Veteran of Senate Intel Committee charged with lying to investigators in leak investigation
Posted June 7, 2018 10:03 p.m. EDT
Updated June 8, 2018 6:46 a.m. EDT
(CNN) — A longtime US Senate staffer was arrested late Thursday on charges of lying to federal agents as part of an investigation related to the unauthorized disclosure of non-public information, according to a federal indictment.
Federal prosecutors accuse James Wolfe, the former security director for the Senate Intelligence Committee, of lying to FBI agents in December 2017 about his contacts with three reporters, including through his use of encrypted messaging applications. According to the indictment, Wolfe made false statements to the FBI about providing two reporters with non-public information related to the matters occurring before the committee.

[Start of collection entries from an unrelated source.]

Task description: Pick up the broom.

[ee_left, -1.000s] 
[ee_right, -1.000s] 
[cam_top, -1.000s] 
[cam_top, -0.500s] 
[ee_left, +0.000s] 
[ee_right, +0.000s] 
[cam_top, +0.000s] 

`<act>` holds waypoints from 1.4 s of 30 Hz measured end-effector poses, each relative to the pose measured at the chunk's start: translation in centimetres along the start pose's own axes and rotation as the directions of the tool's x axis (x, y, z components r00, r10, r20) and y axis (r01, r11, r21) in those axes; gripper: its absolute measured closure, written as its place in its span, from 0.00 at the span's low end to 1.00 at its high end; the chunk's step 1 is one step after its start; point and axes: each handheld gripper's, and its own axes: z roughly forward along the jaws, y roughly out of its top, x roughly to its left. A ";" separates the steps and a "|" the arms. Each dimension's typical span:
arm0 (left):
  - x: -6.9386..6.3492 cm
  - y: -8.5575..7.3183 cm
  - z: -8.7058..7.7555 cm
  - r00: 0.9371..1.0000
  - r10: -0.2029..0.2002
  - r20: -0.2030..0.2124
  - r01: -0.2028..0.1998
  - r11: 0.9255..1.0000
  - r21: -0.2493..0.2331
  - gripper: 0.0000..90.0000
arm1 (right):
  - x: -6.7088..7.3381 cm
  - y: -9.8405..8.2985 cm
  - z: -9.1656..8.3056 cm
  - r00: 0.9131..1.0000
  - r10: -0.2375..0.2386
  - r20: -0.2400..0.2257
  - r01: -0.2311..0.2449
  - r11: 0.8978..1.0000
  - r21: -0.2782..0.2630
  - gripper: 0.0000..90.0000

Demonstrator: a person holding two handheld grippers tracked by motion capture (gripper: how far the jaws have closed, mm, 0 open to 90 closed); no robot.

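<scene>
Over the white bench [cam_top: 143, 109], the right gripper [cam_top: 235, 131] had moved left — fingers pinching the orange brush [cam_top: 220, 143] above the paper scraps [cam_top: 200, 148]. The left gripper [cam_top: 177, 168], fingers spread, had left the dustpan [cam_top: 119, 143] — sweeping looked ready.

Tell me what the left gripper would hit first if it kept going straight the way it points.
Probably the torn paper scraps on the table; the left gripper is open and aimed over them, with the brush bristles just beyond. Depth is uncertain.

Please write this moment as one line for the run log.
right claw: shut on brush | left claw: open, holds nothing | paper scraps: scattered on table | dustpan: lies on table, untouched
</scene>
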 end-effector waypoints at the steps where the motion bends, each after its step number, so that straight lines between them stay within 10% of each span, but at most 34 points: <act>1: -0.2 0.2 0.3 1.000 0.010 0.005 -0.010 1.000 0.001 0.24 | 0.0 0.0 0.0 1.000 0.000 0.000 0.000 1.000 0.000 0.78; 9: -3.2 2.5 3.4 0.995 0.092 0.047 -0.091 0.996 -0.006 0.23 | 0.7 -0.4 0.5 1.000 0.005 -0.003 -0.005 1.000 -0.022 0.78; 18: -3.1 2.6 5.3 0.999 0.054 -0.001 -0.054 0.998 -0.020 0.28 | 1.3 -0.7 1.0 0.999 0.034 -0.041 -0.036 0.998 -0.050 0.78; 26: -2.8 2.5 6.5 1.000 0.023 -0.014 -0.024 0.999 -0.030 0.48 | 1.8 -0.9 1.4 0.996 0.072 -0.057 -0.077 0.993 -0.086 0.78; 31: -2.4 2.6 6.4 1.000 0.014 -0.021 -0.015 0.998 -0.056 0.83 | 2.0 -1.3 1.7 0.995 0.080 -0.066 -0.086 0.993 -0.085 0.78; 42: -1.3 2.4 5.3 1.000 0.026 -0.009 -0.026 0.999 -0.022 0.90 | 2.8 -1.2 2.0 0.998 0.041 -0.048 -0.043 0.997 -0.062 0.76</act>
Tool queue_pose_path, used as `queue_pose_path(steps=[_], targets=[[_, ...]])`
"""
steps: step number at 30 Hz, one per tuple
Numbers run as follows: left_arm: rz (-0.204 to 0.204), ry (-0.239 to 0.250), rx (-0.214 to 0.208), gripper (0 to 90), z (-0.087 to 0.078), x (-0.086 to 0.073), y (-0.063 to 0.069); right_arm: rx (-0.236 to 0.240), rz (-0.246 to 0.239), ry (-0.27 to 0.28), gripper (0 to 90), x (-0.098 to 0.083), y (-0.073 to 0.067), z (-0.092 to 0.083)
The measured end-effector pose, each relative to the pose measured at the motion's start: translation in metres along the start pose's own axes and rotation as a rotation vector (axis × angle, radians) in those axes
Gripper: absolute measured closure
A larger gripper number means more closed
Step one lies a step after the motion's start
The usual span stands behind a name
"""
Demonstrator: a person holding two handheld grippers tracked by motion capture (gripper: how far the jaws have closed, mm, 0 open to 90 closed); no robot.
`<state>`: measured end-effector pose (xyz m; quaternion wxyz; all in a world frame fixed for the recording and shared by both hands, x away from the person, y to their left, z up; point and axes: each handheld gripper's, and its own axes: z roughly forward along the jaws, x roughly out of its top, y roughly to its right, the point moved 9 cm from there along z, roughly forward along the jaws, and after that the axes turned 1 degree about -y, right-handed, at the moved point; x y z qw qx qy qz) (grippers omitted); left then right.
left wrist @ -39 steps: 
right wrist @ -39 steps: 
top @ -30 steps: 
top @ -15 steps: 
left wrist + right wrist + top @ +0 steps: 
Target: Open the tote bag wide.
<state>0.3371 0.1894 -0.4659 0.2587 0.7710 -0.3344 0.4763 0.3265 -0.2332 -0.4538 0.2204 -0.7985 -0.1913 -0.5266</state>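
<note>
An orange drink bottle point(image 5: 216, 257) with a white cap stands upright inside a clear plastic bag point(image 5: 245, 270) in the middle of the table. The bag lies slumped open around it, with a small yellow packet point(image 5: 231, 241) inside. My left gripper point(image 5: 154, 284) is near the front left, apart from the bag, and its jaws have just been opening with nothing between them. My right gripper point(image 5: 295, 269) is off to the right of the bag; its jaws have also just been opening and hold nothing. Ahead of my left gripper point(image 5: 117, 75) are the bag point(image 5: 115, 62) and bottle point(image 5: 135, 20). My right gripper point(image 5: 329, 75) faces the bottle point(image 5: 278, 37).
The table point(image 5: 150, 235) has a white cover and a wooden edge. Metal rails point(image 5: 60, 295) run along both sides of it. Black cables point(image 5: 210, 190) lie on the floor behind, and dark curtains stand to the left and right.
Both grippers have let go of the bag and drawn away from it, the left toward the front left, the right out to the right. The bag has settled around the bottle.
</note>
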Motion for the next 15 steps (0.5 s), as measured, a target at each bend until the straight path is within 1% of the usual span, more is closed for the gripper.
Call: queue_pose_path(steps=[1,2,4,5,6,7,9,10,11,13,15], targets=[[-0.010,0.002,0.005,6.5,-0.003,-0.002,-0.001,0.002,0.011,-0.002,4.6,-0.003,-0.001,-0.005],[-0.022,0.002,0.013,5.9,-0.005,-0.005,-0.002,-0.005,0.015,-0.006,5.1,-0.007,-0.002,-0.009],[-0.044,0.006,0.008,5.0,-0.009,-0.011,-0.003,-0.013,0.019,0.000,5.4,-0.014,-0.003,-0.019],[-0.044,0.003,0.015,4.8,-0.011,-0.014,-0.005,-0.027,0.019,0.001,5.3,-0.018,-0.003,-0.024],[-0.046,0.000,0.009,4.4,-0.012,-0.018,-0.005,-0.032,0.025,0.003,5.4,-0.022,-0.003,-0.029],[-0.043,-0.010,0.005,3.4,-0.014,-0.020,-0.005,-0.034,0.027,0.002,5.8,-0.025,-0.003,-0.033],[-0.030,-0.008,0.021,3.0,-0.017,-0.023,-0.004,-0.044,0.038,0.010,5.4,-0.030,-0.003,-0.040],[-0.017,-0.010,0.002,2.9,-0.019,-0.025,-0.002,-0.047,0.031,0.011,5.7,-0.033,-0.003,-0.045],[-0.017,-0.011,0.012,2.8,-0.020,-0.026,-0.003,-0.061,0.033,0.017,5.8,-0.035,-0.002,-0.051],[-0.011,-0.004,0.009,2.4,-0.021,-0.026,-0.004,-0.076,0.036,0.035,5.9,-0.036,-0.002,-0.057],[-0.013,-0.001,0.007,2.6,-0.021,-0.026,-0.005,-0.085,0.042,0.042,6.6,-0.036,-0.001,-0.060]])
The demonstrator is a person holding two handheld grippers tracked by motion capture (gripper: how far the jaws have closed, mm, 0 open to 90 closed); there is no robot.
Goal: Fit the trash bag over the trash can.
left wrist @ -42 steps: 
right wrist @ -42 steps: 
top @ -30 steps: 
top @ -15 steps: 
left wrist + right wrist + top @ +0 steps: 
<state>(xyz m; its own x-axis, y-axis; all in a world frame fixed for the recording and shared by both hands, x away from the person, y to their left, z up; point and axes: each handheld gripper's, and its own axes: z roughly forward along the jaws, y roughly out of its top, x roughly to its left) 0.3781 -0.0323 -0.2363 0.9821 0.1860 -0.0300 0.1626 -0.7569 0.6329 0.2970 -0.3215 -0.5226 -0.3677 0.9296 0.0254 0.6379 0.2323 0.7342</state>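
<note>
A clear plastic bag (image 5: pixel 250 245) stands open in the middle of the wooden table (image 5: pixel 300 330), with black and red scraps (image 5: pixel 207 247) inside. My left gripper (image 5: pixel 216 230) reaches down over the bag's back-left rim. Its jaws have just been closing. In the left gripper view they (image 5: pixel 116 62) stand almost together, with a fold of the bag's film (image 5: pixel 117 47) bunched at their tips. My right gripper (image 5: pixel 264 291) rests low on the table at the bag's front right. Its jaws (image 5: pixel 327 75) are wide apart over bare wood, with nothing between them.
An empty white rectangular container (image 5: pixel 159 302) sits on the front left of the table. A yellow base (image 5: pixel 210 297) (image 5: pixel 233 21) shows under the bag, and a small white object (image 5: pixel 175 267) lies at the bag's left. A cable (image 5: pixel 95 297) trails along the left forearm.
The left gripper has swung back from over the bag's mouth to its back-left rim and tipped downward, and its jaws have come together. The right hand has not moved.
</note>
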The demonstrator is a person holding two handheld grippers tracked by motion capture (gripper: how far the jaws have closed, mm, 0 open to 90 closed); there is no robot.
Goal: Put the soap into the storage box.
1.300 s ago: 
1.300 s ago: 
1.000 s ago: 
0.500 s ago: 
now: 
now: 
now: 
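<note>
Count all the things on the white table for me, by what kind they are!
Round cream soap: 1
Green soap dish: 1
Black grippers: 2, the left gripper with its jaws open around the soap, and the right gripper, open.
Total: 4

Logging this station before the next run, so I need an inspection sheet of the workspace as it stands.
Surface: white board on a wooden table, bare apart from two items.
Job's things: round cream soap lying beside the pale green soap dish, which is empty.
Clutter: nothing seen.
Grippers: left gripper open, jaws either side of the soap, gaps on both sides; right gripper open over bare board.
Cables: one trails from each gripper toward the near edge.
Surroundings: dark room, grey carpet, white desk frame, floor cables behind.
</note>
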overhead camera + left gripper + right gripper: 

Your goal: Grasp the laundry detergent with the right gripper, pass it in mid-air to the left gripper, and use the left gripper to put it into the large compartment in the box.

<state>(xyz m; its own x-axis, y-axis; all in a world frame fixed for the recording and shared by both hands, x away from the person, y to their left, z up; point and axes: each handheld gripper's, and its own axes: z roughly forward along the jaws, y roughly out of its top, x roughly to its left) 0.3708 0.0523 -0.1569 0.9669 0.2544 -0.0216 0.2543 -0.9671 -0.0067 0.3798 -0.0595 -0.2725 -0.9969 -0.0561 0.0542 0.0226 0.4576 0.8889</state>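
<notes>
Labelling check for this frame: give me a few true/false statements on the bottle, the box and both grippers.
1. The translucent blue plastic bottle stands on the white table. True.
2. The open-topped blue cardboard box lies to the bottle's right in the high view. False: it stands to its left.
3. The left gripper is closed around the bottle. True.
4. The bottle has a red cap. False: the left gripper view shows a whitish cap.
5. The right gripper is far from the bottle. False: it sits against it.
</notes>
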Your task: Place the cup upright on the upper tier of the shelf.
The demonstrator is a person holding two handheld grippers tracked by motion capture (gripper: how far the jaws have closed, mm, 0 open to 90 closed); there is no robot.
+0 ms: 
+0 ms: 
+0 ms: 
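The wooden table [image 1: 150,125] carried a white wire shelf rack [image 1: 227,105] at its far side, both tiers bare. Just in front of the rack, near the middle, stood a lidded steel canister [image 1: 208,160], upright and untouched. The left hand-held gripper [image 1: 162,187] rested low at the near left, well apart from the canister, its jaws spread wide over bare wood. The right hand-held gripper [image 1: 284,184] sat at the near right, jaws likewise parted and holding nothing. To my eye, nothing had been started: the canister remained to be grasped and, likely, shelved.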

The indictment provides a detailed account of Wolfe's interactions with one specific unnamed reporter. Prosecutors say Wolfe eventually admitted to being in a personal relationship with that reporter, dating back to 2014.
Yet he "maintained that he had never disclosed to REPORTER #2 classified information or information that he learned as Director of Security for the (Committee) that was not otherwise publicly available."
Investigators obtained email and phone records for the pair allegedly showing "tens of thousands of electronic communications," including a text message from Wolfe that read in part: "I've watched your career take off even before you ever had a career in journalism. . . . I always tried to give you as much information that I could and to do the right thing with it so you could get that scoop before anyone else . . . ."
Wolfe's identity had been previously undisclosed, but the Senate had quietly passed a resolution Wednesday evening authorizing lawmakers to provide the Justice Department with documents in connection to the investigation.
In a joint statement Thursday evening, Senate Intelligence Chairman Richard Burr, Republican of North Carolina, and Vice Chairman Mark Warner, Democrat of Virginia, called the news troubling.
"While the charges do not appear to include anything related to the mishandling of classified information, the Committee takes this matter extremely seriously. We were made aware of the investigation late last year, and have fully cooperated with the Federal Bureau of Investigation and the Department of Justice since then," they said.
"This news is disappointing, as the former staffer in question served on the Committee for more than three decades, and in the Armed Forces with distinction. However, we trust the justice system to act appropriately and ensure due process as this case unfolds. This will in no way interfere with our ongoing investigation, and the Committee remains committed to carrying out our important work on behalf of the American people."
The New York Times reported earlier Thursday evening that one of its reporters, Ali Watkins, had been contacted by federal investigators about the inquiry into Wolfe and a prosecutor notified her that her email and phone records -- but not the content of her communications -- were obtained. The Times reported Watkins denies receiving classified information from Wolfe during the their relationship.
In response to an inquiry from CNN, her lawyer Mark J. MacDougall said, "It's always disconcerting when a journalist's telephone records are obtained by the Justice Department -- through a grand jury subpoena or other legal process."
"Whether it was really necessary here will depend on the nature of the investigation and the scope of any charges," MacDougall added.
A congressional source said the Senate panel was not aware that the Justice Department had seized a reporter's records when it passed a resolution Wednesday to provide DOJ with documents tied to the investigation.
The case is likely to spur a robust discussion in the coming days ahead about targeting the communications of journalists as lawmakers continue to demand highly classified documents related to the Russia investigation.
The department has a media policy that dictates guidelines investigators must follow before seeking a reporter's records.
Attorney General Jeff Sessions has previously told members of Congress that his department is taking the leak "epidemic" seriously, but Wolfe's case appears to be the first publicly known instance of the Justice Department targeting a reporter's data under President Donald Trump.
"The Attorney General has stated that investigations and prosecutions of unauthorized disclosure of controlled information are a priority of the Department of Justice," said Assistant Attorney General John Demers in a statement. "The allegations in this indictment are doubly troubling as the false statements concern the unauthorized disclosure of sensitive and confidential information."
Over the past year, as the committee's Russia inquiry heated up, Wolfe was responsible for escorting high-profile witnesses into the committee's secure spaces, including Trump's son-in-law and senior adviser, Jared Kushner.
Wolfe had worked under leadership of both parties since 1987, before abruptly departing the senate panel at the end of 2017.
Reached Wednesday by CNN's Manu Raju, Wolfe denied being contacted by the DOJ or FBI.
"I have no knowledge," Wolfe said, when asked about a Justice Department investigation.
Wolfe is expected to make his initial appearance in federal court Friday morning.